*Problem*.
Collect each line of the records containing the string "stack".

*Excerpted records*.

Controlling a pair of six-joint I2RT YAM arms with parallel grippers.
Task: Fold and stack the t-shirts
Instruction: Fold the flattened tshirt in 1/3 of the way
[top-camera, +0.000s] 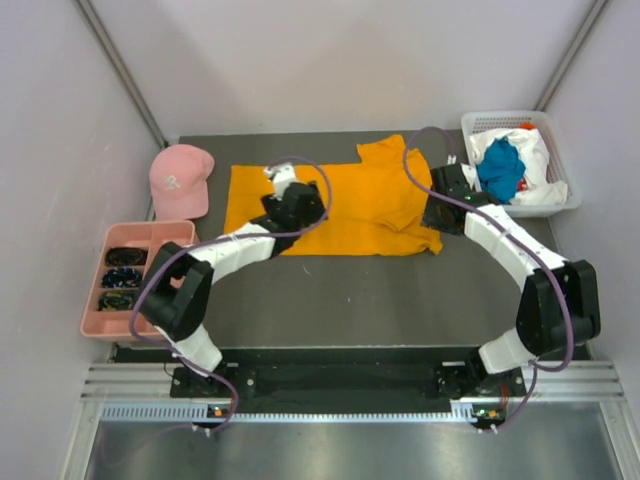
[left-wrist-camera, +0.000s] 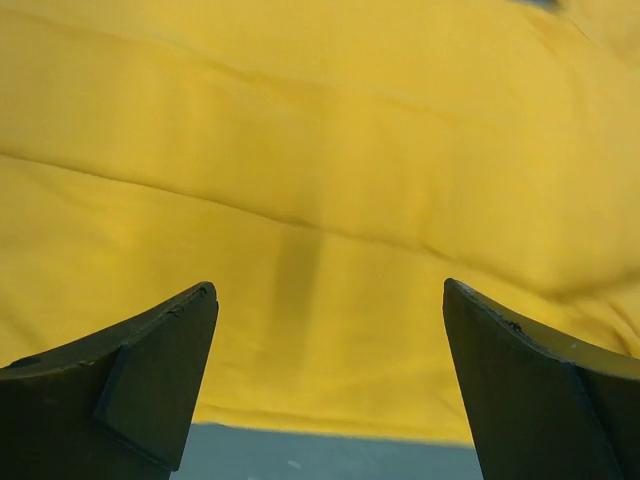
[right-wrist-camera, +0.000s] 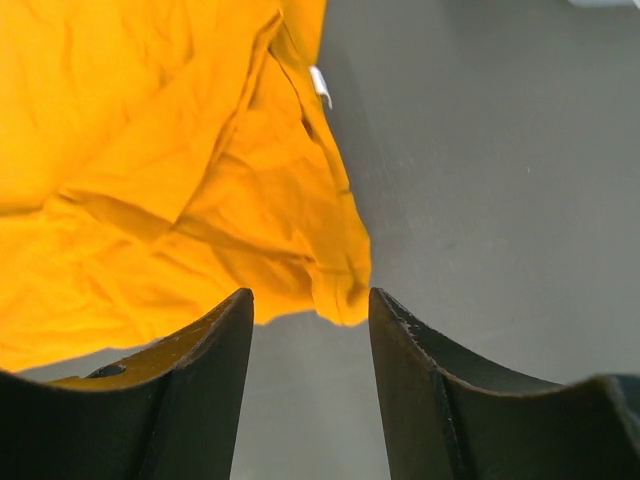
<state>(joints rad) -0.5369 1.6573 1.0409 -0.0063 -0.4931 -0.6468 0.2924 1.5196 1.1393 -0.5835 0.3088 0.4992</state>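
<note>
The orange shirt (top-camera: 350, 205) is lying spread across the middle of the table (top-camera: 350, 295), and the 2 arms are working at its near edge, so I'd say the 1st fold is only being set up. The left gripper (left-wrist-camera: 330, 290) is hovering over the hem with its fingers spread wide and nothing between them. The right gripper (right-wrist-camera: 310, 295) is sitting just short of the crumpled near-right corner, also parted and empty. Next, I reckon, each is going to need to drop onto the edge, pinch the cloth and carry it over in step with the other.

The teal shirt (top-camera: 500, 170) and the white shirt (top-camera: 535, 150) are waiting bundled in the basket (top-camera: 560, 195) at the far right. From above, both sets of fingers are hiding under the wrists, and I cannot tell whether the left ones are touching the cloth.
</note>
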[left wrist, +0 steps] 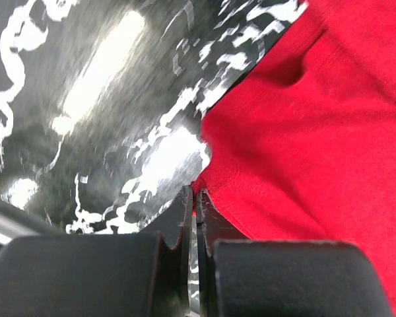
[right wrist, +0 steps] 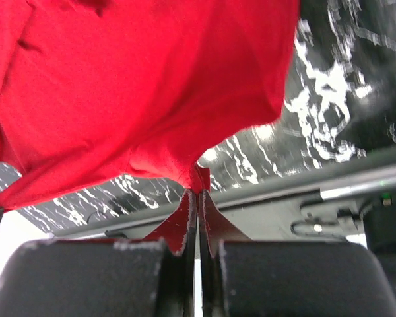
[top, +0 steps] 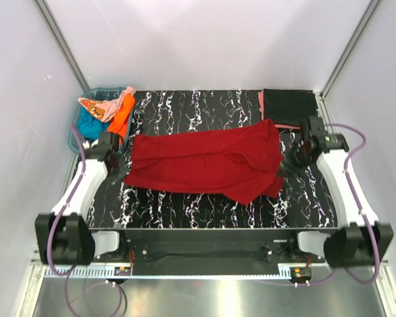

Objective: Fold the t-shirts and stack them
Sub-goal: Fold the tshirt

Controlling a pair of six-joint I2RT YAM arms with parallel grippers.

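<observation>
The dark red t-shirt (top: 208, 162) lies spread across the middle of the table. My left gripper (top: 121, 169) is shut on its left edge (left wrist: 251, 178), low over the table. My right gripper (top: 285, 167) is shut on its right corner (right wrist: 152, 99) and holds that corner lifted off the table. A folded black t-shirt (top: 289, 105) lies on a folded salmon pink one (top: 261, 102) at the back right. Teal (top: 89, 124), orange (top: 122, 113) and pale peach (top: 102, 105) t-shirts lie crumpled in the tub.
A blue translucent tub (top: 76, 129) stands at the back left, beside the left arm. The black marbled tabletop (top: 204, 208) shows in front of the red shirt. White walls close in on the left, back and right.
</observation>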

*Reply*.
Task: Fold and stack the t-shirts
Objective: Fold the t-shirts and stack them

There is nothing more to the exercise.